Route information
- Length: 657 km (408 mi)

Major junctions
- North end: NH 48 in Chennai
- List NH 132B in Chengalpattu ; NH 77 / NH 132 in Tindivanam ; NH 332 / NH 332A in Puducherry ; NH 532 in Cuddalore ; NH 81 in Chidambaram ; NH 136B in Sirkazhi ; NH 83 in Nagapattinam ; NH 85 in Thondi ; NH 536 from Devipattinam to Ramanathapuram ; NH 87 in Ramanathapuram ; NH 38 / NH 138 in Thoothukudi ;
- South end: NH 44 in Anjugramam

Location
- Country: India
- States: Tamil Nadu, Puducherry
- Primary destinations: Tambaram, Perungalathur, Chengalpattu, Tindivanam, Puducherry, Cuddalore, Chidambaram, Sirkali, Akkur, Tharangambadi, Karaikal, Nagapattinam, Velankanni, Thiruthuraipoondi, Muthupet, Adirampattinam, Manamelkudi, Mimisal, Thondi, Devipattinam, Ramanathapuram, Thoothukudi, Tiruchendur, Uvari,Kanyakumari

Highway system
- Roads in India; Expressways; National; State; Asian;
| ← NH 31 |  | → NH 33 |

= National Highway 32 (India) =

National highway in India

National Highway 32 (NH 32) is a National Highway in India. It starts from Chennai and terminates at Kanyakumari. It is also known as East Coast Road.

==History==
Originally, the highway terminated at Nagapattinam. The highway was extended up to Thoothukudi as per a notification issued by the Ministry of Road Transport and Highways on 5 December 2017. The highway was further extended up to Kanyakumari in July 2022.

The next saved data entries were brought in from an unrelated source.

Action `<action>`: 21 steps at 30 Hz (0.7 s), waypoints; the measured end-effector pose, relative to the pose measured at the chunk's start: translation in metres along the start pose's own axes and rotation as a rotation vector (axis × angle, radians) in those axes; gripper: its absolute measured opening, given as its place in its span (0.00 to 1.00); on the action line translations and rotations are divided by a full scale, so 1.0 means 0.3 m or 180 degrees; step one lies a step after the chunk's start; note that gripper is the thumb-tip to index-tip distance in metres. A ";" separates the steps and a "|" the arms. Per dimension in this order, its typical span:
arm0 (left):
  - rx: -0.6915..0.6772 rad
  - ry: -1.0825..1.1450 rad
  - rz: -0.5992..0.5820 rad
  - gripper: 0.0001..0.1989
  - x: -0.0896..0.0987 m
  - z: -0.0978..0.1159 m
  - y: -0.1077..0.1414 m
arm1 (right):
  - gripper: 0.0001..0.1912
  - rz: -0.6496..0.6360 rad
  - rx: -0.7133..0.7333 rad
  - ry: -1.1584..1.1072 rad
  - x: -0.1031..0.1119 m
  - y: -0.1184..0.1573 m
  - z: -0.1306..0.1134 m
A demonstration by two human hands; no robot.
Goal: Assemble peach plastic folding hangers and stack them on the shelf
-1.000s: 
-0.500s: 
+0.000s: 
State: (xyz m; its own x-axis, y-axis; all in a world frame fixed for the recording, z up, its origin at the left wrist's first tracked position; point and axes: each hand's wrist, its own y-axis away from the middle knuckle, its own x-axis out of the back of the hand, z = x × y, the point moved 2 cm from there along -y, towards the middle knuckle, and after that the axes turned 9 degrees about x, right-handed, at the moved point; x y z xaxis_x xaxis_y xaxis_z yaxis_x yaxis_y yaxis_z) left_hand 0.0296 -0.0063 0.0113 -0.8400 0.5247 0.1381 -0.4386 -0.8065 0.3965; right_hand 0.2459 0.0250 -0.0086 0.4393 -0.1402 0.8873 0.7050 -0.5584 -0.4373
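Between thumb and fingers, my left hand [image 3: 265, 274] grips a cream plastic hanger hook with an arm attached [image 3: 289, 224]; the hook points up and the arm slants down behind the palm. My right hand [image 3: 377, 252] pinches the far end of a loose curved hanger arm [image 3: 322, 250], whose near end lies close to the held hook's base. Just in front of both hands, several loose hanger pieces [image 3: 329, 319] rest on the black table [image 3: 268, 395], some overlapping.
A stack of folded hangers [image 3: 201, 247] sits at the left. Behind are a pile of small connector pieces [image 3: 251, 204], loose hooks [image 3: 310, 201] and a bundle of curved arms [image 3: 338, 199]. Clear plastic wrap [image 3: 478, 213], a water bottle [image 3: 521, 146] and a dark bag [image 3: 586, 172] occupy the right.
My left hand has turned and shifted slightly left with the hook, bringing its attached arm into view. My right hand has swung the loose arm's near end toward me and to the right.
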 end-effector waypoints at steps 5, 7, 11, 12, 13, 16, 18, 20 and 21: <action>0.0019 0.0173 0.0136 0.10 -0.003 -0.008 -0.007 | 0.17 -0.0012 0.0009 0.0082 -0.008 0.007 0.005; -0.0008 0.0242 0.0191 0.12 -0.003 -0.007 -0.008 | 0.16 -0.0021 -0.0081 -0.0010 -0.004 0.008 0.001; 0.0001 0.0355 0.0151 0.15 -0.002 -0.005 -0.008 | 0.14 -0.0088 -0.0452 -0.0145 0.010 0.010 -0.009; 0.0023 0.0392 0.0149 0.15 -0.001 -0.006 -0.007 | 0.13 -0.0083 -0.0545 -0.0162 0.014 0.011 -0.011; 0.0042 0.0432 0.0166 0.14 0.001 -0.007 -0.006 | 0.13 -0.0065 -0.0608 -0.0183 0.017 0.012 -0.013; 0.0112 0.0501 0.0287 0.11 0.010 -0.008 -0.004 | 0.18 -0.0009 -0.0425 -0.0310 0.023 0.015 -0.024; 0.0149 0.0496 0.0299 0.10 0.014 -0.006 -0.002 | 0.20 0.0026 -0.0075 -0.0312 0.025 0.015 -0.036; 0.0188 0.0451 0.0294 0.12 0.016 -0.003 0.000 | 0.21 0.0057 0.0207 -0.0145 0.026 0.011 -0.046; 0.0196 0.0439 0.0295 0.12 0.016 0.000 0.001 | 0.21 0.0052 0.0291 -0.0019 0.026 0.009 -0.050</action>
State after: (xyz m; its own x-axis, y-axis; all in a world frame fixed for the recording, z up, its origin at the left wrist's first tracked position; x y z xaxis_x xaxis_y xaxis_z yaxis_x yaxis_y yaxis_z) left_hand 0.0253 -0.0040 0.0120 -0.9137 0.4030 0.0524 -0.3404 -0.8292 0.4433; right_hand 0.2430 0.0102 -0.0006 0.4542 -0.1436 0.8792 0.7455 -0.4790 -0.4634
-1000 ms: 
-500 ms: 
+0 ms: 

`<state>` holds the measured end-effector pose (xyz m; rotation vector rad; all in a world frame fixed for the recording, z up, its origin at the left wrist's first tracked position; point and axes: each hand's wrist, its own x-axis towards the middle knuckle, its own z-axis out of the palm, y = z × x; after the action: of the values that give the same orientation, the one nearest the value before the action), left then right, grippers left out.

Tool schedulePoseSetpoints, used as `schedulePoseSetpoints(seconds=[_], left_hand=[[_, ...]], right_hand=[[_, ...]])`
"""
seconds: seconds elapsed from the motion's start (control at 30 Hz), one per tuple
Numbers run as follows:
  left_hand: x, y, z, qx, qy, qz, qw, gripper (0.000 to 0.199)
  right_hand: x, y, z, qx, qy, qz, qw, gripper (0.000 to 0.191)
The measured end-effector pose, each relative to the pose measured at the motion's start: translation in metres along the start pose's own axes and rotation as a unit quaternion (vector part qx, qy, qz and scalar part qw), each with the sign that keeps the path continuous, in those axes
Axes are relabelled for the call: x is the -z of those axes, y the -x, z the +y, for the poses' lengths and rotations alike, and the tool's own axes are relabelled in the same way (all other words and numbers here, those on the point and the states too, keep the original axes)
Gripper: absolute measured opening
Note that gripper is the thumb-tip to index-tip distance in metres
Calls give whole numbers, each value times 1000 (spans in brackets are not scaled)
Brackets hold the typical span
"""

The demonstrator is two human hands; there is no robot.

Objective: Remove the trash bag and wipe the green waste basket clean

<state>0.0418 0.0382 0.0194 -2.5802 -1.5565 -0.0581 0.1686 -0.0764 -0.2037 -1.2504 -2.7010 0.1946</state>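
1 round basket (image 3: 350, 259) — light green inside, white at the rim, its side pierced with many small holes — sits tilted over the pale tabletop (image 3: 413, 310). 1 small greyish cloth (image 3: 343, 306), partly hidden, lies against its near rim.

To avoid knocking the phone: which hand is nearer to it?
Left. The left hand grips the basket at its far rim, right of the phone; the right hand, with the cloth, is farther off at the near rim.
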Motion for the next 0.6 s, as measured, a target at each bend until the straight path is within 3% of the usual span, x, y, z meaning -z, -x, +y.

On 6 April 2026, a portion of a bridge spanning the Kollidam River between Kollidam and Chidambaram, along the Villupuram–Nagapattinam (NH-32) in Tamil Nadu, subsided by approximately 20 ft. The incident was attributed to a failure in the bridge’s foundation.

==Route==
The highway starting from its junction with NH-48 near Chennai connecting Chengalpattu, Tindivanam, Puducherry, Cuddalore, Chidambaram, Akkur, Karaikal, Nagapattinam, Velankanni, Thiruthuraipoondi, Muthupettai, Adirampattinam, Manamelkudi, Thondi, Devipattinam, Ramanathapuram bypass, Thiruppullani, Keelakarai, Ervadi, Valinokkam, Sayalgudi, Vembar, Vaippar, Kulathur, Veppalodai, Pattina, Maruthur, Thoothukudi, Mudivaithanendal, Tiruchendur, Kulasekharapatnam, Uvari, Kudankulam, Anjugramam and terminating at its junction with NH-44 near Karungulam .

==Four-laning==
National Highway 32 is being developed as a four-lane highway in multiple contract packages, including the Puducherry–Nagapattinam, Nagapattinam–Thoothukudi and Thoothukudi–Tiruchendur-Kanyakumari stretches, as part of phased corridor development along the East Coast Road to improve freight movement and regional connectivity.